American Software vs. Metric or Mormons Making Coffee

By The Metric Maven

It is my understanding that during the Bejing Olympics the United States Olympic Committee (USOC) sent measuring cups and spoons to China. This was done because the Chinese could cook recipes from anywhere else in the world but not those from the US.  The non-metric units of the US were a complete bafflement to the hosts, and when the Olympics were over, they just threw the cups and teaspoons away seeing them as useless.

I began cooking with metric about three years ago. It took me a while to understand that I needed a scale with a digital readout in grams. I realized that metric recipes generally use mass instead of volume for dry ingredients. The best chefs do this also. The surprising part was that because of the fact that 50 milliliters of water weights 50 grams, I could actually estimate using the mass of many liquids also. After I became used to using the digital scale and it’s tare function, I found cooking in metric vastly easier, quicker, and more enjoyable than it had been in imperial.

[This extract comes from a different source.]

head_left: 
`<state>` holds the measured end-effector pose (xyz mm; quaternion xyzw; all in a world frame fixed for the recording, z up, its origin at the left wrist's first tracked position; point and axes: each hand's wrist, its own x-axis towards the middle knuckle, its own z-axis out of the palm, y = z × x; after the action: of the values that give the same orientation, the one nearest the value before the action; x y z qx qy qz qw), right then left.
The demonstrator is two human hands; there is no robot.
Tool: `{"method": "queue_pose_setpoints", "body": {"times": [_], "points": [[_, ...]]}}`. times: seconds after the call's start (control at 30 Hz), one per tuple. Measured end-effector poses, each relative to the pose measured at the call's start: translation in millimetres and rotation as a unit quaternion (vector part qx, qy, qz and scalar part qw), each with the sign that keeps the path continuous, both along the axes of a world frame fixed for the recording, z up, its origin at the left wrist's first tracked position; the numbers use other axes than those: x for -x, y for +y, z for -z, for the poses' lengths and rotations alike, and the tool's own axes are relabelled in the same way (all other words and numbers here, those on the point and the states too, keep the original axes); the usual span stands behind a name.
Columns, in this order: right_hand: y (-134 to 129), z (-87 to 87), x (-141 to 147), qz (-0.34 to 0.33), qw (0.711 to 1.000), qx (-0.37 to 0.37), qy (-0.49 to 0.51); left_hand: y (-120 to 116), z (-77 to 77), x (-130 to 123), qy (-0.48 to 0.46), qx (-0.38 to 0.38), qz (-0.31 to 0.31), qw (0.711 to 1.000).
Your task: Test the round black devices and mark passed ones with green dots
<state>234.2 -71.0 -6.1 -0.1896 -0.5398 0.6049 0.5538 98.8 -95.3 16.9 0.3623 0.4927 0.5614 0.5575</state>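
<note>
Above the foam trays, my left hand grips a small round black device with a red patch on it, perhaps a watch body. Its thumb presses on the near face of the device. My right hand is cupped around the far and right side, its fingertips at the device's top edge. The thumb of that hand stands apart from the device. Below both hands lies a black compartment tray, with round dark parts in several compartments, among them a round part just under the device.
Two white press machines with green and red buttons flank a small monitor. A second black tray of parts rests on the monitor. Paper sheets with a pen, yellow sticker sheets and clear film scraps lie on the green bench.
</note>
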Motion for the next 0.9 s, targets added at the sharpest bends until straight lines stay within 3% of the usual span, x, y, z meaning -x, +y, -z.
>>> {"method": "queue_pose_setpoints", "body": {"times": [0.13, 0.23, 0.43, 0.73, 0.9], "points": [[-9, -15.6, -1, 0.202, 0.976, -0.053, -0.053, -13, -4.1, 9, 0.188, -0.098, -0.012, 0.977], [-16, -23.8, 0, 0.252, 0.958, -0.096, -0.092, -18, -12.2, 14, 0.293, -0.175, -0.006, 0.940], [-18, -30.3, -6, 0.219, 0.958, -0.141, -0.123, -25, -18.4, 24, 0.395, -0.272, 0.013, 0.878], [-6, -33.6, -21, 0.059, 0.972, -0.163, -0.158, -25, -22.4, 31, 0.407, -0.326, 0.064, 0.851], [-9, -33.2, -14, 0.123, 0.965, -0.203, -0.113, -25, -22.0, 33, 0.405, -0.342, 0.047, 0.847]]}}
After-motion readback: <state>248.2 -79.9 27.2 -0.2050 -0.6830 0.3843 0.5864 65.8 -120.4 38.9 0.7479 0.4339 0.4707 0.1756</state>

My father has been interested in cooking his entire life. He uses a software package to index his recipes. During a recent visit to his home, my father marinaded steaks and served them for supper. I had not tasted steaks made this way since I was a boy, and later asked for the marinade recipe by email. He sent me the recipe in imperial units as I would expect and then said he had included a metric version from the program so I would not have to convert it. Below is a reproduction of the metric recipe:

After I saw this I wrote my father an email, and asked if he had created this metric recipe  as a joke. No, he assured me, it’s how it came out of the recipe program. I was just gobsmacked by the use of fractional values of centiliters, deciliters and milliliters. According to the metric recipe this would make one cup of marinade.

This strange metric usage made me think of a story told to me by a deceased family friend, known as Skeez, about his experiences in World War II. He talked about riding in troop trains across the US when he was in the military. He gushed and gushed about the great food the women would have prepared for them at each rail stop. Word had “gotten around” that the food at all the Utah stops was good—but don’t drink the coffee. Mormons are forbidden from drinking coffee, but when they were catering for the government, and were required to brew it, the coffee was not remotely as good as the food..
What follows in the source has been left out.